Universities, especially in the UK and the US, used to heavily rely on government monetary support and fees from international students to maintain profits, and even then still faced an uprising in students questioning the value of their fees, even before Covid-19 hit. Now universities will face an even bigger challenge as increasingly more international students have become reluctant to travel (due to Covid-19 health concerns, fear from increased discrimination and racism, and worsening economic climates as an impact of the pandemic) and the likelihood of them having to resort to teaching online to keep fee-paying students engaged is higher, especially in the US and UK. The decrease in enrolment of international students, the lack of extra income coming from students accommodations and conferences, and losses on long-term investments mean that institutions, especially less prestigious ones, are at a great risk of insolvency — at the time of writing this, 13 universities in the UK are at a great risk of going bust. Institutions like Harvard have moved their fall semester online for the same $26,984 semester fee as they charge for on-campus education — and many other universities will follow suit.

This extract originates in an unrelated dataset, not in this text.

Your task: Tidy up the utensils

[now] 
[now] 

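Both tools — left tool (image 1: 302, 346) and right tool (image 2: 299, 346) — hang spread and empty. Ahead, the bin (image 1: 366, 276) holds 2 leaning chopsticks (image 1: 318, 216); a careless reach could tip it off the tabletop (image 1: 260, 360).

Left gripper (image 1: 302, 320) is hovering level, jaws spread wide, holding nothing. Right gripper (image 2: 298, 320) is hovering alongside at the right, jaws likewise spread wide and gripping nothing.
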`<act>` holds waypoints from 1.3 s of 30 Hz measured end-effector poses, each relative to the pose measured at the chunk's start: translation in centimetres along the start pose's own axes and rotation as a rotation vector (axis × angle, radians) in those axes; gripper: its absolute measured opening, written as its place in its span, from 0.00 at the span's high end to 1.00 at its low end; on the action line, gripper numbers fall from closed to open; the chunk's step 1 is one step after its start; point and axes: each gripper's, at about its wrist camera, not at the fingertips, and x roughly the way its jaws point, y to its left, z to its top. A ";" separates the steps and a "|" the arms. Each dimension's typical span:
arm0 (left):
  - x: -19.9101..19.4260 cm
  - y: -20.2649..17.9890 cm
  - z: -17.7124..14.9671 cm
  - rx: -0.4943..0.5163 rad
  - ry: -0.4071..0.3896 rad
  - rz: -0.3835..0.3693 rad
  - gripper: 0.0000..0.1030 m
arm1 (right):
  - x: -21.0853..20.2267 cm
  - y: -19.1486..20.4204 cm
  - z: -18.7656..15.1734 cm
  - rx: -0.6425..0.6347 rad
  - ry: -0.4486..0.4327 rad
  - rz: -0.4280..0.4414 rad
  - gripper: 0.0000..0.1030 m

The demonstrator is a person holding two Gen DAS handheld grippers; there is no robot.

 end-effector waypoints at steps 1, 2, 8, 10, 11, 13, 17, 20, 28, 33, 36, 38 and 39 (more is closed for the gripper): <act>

The current business models that universities operate on — which focus on bricks and mortar education — can’t be easily adjusted to allow a lower price point. Universities will need to find new ways to justify the ‘experience’ premium that an off-campus option costs, against a rising collective $1.6tn student loan debt-heavy customer base.

THE OPPORTUNITIES

With crisis, comes opportunity. Covid-19, supplemented by the availability of new technologies such as AR, VR, as well as the almost complete switch to mobile, have given opportunity for breakthrough companies in the education sector to innovate.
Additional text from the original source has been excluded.